The requirements for a petanque scorekeeper app are quite simple. You need to be able to increase (and, in case of a mistake, decrease) the score of each of two teams. You need to be able to reset the scores to zero. And it might be nice to be able to count the number of menes played.

For Android, Pétanque: Marque Scores looks promising. It has a lot more features than just the basic ones I mentioned. Not surprisingly, it looks like it is the creation of a French software developer.screenshot_PetanqueMarqueScores

Apple’s app store didn’t seem to have any good petanque scorekeeper apps. Two general-purpose scorekeeper apps that had good reviews were Swipe Scoreboard and Score Keeper HD Lite.


My shooting pit (3)

My hobby is experimenting with designs for shooting pits.
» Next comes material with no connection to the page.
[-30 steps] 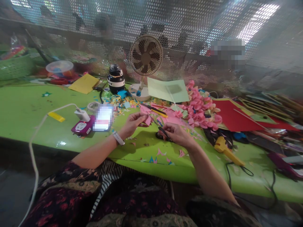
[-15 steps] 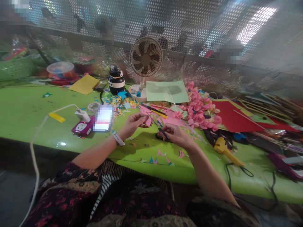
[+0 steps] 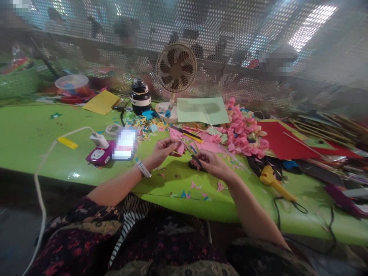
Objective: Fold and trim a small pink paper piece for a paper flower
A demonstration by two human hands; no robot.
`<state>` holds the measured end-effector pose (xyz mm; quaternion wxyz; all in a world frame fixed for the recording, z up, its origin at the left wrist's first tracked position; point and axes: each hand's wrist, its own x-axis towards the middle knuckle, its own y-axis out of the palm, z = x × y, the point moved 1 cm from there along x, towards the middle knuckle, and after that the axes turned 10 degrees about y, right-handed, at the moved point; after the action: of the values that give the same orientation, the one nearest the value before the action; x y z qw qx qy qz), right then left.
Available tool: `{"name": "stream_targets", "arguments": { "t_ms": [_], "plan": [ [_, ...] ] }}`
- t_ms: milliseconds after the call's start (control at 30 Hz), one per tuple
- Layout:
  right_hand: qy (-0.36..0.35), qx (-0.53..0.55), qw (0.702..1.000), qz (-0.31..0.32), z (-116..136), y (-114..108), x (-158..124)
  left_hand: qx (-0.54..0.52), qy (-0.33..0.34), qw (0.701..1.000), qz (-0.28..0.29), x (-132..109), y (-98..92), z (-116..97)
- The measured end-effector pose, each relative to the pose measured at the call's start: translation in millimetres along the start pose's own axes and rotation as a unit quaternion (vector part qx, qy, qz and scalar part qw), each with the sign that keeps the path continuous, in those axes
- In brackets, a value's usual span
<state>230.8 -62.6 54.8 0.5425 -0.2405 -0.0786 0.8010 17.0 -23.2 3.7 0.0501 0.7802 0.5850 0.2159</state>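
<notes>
My left hand [image 3: 164, 151] pinches a small piece of pink paper [image 3: 181, 148] between thumb and fingers. My right hand [image 3: 211, 161] is closed round the dark handles of a pair of scissors [image 3: 197, 160]. The scissor blades point up and left, right beside the pink piece; whether they touch it I cannot tell. Just beyond my hands lie pink paper sheets [image 3: 208, 145] with a black and yellow craft knife [image 3: 193, 137] on them. Pink and blue paper scraps [image 3: 186, 194] are scattered on the green table [image 3: 161, 191] in front of me.
A lit phone [image 3: 124, 143] leans by a purple power socket [image 3: 99, 155] at left, its white cable trailing off the edge. Behind stand a black bottle [image 3: 140, 97] and a fan [image 3: 176, 69]. At right are pink paper petals [image 3: 241, 130], a yellow glue gun [image 3: 271, 180] and red sheets [image 3: 283, 140].
The scissor blades have shifted slightly against the pink piece, which has turned a little in my left hand. The camera view has moved very slightly.
</notes>
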Motion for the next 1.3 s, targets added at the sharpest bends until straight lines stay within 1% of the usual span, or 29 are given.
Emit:
{"name": "stream_targets", "arguments": {
  "t_ms": [167, 267, 333, 433, 533, 633, 733, 833, 933, 1033, 1100, 1167, 1233, 1300],
  "plan": [
    [-0.009, 0.003, 1.000, -0.018, 2, -3, -2, -0.013, 0.007, 1.000, -0.016, 2, -0.9, -1],
    [-0.024, 0.014, 0.999, -0.037, 6, -11, -3, -0.023, -0.001, 1.000, -0.017, 3, -1.6, -2],
    [-0.034, 0.020, 0.996, -0.074, 4, -20, -1, -0.030, -0.025, 0.999, -0.023, 4, -2.3, -3],
    [-0.031, -0.013, 0.986, -0.165, -6, -40, 7, -0.058, -0.077, 0.994, -0.050, 6, -3.0, -3],
    [0.007, -0.100, 0.960, -0.261, -23, -60, 20, -0.092, -0.122, 0.986, -0.071, 8, -2.7, -2],
    [0.053, -0.206, 0.921, -0.326, -37, -77, 29, -0.107, -0.135, 0.982, -0.076, 9, -2.2, -1],
    [0.083, -0.271, 0.889, -0.360, -44, -88, 34, -0.120, -0.126, 0.981, -0.087, 9, -2.9, 2],
    [0.111, -0.315, 0.856, -0.394, -49, -94, 38, -0.108, -0.099, 0.986, -0.085, 10, -5.9, 5],
    [0.159, -0.356, 0.832, -0.395, -54, -97, 42, -0.093, -0.067, 0.989, -0.091, 13, -12.0, 6],
    [0.194, -0.378, 0.823, -0.378, -59, -100, 46, -0.092, -0.024, 0.987, -0.127, 19, -20.0, 6],
    [0.210, -0.384, 0.823, -0.362, -62, -101, 49, -0.086, 0.011, 0.984, -0.154, 23, -23.9, 5],
    [0.227, -0.387, 0.829, -0.334, -66, -103, 51, -0.071, 0.029, 0.983, -0.169, 26, -25.2, 5],
    [0.233, -0.392, 0.837, -0.303, -70, -105, 52, -0.062, 0.031, 0.983, -0.172, 26, -23.9, 5],
    [0.225, -0.396, 0.843, -0.286, -71, -107, 51, -0.067, 0.023, 0.983, -0.169, 25, -21.1, 5]
  ]
}}
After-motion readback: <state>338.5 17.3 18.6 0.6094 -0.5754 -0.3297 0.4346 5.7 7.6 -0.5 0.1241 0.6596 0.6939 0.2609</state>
Here is my third design. It is much more light-weight than any of my earlier designs. It consists of three sawhorses made with 2x4s arranged in a U shape. The head is covered by a sheet of white Plas-Tek and a couple of carpet scraps. They protect the ground from being pulverized into dust, and keep the boules dirt-free so that I don’t have to be cleaning them all the time.

shootingpit3_the_head

From the sawhorses I have hung a 10’x16′ baseball net (from Networld Sports, on sale for about $60, including shipping). It is folded in half length-wise, so its dimensions are 5′ high by 16′ long. The upper edge is hung from the sawhorses. The lower edges are held close to the ground by cords threaded through the spaces in the net and nailed to the ground.

shootingpit3_the_net

As a boule-return device, there is a pipe made of three 10′ PVC pipes. The pipe leads from the head back to the throwing area.

netted_shooting_pit_1
The center sawhorse is set at an acute angle with the left sawhorse. The result is that they form a rounded V shape where the boules tend to gather. (In the photo below you get a better view of the cords that hold the net down at the point where the net touches the ground. )

shootingpit3_collected_boules

To return the boules, I walk to the head and put the boules in one end of the pipe. That takes only about one second per boule. Then I walk back to the head, where the pipe has deposited the boules in a bucket.

shootingpit3_returned_boules2

I lift the bucket onto a platform, so that I can easily grab the boules as I throw.
shootingpit3_boules_ready_to_throw

I throw about 20 boules at a time. That is as many as I can lift in the bucket.